In a statement today, PSNI Detective Chief Superintendent Ian Saunders said the force wrote to a number of individuals, including the late Clarke, and the next of kin of deceased individuals of the ‘Hooded Men’.

“In this letter, we have acknowledged the findings of the United Kingdom Supreme Court that, by today’s standards, the treatment of these men at that time would likely be characterised as torture,” Saunders said. 

“The Police Service of Northern Ireland has formally apologised for the actions and omissions of police officers involved in their treatment whilst in police custody in 1971,” he said. 

“The Police Service recognise the significant step taken today in issuing this apology.

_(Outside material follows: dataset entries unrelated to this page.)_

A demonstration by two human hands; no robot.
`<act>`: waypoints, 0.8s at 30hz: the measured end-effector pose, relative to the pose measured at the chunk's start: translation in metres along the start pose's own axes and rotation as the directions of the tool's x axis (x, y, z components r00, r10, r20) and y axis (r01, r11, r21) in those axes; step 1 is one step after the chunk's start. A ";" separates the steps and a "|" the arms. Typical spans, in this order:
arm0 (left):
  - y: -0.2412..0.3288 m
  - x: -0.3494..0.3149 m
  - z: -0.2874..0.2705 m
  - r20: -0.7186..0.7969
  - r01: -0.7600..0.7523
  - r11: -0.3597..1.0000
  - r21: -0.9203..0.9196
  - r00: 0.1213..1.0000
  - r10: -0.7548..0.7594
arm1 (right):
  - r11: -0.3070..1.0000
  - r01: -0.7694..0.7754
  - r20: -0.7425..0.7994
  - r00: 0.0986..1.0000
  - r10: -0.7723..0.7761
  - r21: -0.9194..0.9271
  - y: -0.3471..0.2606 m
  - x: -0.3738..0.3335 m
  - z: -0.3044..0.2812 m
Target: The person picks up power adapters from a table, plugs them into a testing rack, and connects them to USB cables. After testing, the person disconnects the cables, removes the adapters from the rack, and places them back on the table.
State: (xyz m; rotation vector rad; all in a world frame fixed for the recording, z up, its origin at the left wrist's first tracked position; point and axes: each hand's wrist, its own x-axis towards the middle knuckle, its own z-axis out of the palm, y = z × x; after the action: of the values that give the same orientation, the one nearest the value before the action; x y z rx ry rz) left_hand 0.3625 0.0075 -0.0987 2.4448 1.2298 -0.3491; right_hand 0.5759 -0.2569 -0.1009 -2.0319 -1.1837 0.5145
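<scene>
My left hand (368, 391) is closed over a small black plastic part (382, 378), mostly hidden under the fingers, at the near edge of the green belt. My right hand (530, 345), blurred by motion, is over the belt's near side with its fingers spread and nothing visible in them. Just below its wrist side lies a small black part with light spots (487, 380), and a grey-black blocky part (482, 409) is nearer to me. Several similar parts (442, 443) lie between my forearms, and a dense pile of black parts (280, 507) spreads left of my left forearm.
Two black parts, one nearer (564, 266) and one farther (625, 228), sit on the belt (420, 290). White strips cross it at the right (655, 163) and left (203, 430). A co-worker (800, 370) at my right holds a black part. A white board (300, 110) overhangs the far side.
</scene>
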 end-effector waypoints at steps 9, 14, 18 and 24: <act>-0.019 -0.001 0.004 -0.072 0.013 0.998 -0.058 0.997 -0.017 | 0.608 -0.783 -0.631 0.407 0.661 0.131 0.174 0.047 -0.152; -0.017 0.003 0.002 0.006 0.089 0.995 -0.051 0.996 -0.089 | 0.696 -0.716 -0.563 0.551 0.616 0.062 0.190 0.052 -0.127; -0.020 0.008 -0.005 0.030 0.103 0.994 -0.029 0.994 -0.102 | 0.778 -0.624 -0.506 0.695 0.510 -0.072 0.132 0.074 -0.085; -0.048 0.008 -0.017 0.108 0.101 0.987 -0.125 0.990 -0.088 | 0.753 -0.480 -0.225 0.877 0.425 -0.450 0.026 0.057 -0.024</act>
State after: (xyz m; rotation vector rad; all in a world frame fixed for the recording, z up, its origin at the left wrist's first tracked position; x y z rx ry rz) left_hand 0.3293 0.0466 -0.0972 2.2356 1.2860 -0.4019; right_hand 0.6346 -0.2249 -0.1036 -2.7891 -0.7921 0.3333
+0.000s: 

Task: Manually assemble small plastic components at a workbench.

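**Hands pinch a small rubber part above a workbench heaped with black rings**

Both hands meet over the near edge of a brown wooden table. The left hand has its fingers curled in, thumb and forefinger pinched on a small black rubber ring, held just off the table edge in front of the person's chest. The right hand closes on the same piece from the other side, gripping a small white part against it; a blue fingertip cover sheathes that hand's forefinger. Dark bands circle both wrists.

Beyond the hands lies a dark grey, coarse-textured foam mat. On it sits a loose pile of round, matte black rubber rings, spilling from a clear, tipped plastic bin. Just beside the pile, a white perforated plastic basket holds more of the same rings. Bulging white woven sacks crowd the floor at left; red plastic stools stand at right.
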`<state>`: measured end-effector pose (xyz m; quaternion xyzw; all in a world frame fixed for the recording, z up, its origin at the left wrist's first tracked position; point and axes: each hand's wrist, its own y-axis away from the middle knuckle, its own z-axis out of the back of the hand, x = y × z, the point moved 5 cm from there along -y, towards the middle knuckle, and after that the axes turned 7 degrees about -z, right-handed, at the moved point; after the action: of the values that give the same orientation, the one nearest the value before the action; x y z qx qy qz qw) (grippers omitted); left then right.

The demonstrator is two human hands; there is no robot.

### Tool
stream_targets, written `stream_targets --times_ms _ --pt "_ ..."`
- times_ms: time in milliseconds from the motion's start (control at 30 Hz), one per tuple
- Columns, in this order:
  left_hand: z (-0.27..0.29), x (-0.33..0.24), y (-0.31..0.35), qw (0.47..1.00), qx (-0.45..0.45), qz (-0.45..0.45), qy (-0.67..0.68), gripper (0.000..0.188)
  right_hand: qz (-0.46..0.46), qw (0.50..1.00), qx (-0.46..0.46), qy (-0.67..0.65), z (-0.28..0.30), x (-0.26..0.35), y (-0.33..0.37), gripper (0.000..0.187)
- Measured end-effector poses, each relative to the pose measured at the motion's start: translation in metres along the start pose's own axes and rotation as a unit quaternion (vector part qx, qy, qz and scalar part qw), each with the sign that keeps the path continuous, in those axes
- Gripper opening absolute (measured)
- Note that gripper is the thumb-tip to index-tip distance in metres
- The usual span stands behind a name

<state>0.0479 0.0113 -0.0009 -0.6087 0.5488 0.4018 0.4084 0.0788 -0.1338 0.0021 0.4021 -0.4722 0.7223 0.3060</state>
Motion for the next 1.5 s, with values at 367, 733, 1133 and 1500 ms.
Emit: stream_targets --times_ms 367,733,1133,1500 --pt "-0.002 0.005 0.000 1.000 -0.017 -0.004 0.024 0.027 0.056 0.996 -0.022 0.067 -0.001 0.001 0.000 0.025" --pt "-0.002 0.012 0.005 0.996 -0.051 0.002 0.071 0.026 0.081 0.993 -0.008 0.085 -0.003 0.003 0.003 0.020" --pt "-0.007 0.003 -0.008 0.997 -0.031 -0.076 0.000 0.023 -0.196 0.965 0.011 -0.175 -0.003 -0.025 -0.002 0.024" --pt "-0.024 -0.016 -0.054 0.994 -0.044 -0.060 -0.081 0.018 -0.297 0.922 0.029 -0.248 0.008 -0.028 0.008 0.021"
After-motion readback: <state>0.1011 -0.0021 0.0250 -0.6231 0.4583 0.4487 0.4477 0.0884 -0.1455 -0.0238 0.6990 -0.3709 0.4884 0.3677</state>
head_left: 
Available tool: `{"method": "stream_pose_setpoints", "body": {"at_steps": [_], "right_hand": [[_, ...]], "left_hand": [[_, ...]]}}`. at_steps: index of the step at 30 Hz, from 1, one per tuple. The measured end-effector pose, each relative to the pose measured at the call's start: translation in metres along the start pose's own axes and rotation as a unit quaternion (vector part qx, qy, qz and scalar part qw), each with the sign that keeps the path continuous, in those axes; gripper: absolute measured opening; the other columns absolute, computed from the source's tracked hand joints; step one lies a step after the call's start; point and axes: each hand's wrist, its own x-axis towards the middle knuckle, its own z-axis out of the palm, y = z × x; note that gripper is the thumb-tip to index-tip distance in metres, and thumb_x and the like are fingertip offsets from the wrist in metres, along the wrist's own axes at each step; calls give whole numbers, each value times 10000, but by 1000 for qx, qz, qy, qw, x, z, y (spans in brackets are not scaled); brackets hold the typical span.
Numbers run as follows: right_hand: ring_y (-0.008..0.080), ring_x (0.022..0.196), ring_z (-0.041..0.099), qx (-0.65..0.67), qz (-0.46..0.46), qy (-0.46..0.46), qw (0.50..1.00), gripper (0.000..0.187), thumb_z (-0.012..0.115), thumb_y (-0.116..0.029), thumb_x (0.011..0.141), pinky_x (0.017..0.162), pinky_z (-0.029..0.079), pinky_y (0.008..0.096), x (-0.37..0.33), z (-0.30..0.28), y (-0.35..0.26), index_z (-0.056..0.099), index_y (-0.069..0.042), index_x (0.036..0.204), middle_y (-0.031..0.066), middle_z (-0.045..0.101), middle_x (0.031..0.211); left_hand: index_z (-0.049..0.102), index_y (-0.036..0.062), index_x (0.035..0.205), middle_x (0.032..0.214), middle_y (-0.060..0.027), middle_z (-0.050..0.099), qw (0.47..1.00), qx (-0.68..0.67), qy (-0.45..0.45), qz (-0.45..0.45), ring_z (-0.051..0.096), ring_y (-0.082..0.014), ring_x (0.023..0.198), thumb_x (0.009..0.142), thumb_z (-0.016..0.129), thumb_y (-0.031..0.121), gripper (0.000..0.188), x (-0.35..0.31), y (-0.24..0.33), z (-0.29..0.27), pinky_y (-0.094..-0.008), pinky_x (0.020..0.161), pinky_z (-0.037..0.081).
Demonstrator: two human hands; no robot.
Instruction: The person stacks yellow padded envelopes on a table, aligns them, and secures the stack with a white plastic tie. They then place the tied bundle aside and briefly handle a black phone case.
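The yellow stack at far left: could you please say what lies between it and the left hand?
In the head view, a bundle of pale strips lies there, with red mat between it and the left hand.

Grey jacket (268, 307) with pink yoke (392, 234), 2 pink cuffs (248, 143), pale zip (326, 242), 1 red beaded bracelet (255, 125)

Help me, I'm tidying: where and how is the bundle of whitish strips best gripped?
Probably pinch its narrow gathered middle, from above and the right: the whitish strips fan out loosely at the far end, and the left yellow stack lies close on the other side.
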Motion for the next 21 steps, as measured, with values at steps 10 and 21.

It is our view that this was the right thing to do to help give the ‘Hooded Men’ and their families recognition about how they were treated.”

Former Hooded Men Liam Shannon and Jim Auld described the apology from police as “too little too late”.

In a statement, they called for an apology also from the British Prime Minister and UK Government.

“This apology in some ways is too little too late,” they said. 

“It ought to have been delivered long before now and is only coming on the back of latest legal challenges against the police over their failure to investigate the criminality of the State,” they said.

“We see this as another step on the road to vindication.

“We now call upon the PSNI to remove their objection to our judicial review challenge listed in a few weeks’ time.

“We also now call upon the State to withdraw its insensitive attempt to stop our rightful claims for proper compensation for the horrendous treatment suffered by us.

“This apology must be seen in its proper context. It will only have any real effect if it will be replicated in all outstanding legal cases and leads to the Government apologising as well. Otherwise, it looks like the Government passing the buck and seen as hollow.”

SDLP leader Colum Eastwood described the apology from the PSNI as “another step towards justice”.

Eastwood has called on the British Government and British Army to “follow suit and formally apologise to the men who were tortured”. 

In a statement, the Foyle MP said: “I appreciate this apology coming before the death of Joe Clarke so that he could achieve some form of closure after years of campaigning for the apology that was so deserved after what he and his fellow victims went through.

“These men and their families have waited 52 years for this apology and others have unfortunately passed away without seeing it.

“An apology from the PSNI is an essential step towards recognising the ordeal that these men suffered.

“The attention must now turn to the British government and security forces who also owe an apology to these men.”